When analyzing the DNA samples from cancer patients, the researchers found a high distribution of NUMTs, arising in around 1 in 1,000 cancers, which they believe reflects genomic instability. In some cases, the insertion of mtDNA contributes to the development of cancer. Our nuclear genetic code is breaking and being repaired all the time, said Chinnery. Mitochondrial DNA appears to act almost like a band-aid, a sticking plaster to help the nuclear genetic code repair itself. And sometimes this works, but on rare occasions if might make things worse or even trigger the development of tumors.

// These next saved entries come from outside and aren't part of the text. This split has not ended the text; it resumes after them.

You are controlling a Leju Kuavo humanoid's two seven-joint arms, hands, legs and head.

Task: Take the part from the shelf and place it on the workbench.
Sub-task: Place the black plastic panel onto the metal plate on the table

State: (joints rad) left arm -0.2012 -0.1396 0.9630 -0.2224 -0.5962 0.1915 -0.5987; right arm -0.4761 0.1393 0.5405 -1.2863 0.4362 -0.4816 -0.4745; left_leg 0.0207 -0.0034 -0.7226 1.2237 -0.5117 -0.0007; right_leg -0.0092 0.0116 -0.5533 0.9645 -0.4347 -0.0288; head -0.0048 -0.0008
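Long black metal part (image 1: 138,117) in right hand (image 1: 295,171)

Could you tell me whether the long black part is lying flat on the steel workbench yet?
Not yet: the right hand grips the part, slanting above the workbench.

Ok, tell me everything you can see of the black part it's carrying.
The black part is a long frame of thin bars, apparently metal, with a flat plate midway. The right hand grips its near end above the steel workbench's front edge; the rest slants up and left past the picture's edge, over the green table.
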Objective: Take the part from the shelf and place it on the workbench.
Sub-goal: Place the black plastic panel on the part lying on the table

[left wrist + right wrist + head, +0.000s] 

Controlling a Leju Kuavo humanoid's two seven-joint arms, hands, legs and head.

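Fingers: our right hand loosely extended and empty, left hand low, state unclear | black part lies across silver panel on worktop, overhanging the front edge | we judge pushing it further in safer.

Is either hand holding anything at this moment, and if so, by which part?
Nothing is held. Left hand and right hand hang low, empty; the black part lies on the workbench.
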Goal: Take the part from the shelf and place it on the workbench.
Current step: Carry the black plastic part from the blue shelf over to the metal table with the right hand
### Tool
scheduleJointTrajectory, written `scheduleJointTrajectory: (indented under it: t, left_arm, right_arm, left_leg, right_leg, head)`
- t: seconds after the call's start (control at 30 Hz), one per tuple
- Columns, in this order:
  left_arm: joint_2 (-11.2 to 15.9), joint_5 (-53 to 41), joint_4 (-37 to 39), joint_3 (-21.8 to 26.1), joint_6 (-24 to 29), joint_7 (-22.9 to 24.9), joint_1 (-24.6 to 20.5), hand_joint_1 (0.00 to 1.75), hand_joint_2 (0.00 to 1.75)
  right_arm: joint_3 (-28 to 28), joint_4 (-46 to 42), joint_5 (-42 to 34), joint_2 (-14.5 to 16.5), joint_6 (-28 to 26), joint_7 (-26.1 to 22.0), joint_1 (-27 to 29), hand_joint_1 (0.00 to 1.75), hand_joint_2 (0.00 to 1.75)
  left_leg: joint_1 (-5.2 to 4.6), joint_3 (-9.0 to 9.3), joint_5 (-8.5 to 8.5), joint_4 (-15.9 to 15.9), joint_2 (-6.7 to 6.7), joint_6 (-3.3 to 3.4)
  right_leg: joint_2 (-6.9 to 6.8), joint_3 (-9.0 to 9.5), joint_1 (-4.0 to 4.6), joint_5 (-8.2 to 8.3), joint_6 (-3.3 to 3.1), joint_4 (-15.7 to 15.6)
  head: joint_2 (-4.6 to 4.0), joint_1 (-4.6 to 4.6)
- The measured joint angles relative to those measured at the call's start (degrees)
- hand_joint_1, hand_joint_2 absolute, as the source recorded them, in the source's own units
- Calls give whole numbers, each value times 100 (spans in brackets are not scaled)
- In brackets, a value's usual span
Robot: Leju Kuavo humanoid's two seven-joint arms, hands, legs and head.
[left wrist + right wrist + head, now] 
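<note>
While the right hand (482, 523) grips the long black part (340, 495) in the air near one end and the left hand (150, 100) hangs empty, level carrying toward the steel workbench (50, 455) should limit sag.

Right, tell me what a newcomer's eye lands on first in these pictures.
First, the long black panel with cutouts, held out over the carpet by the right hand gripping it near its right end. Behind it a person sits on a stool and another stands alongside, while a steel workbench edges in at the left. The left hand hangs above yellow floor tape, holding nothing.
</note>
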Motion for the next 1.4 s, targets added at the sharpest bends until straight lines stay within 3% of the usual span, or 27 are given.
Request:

Chinnery and colleagues also questioned whether mtNDA can absorb elements of nuclear DNA, but there was no evidence that this occurs. They attribute this to the large number of mtDNA copies that exist versus the number of copies of nuclear DNA theres a far greater chance that mtDNA will be broken and pass into the nucleus than there is for the reverse to occur. In addition, mtDNA is neatly packaged within two membranes that are not porous, so it would be a challenge for nuclear DNA to work its way in. However, holes in the membrane that protects nuclear DNA can occur, so mtDNA has an easier passageway.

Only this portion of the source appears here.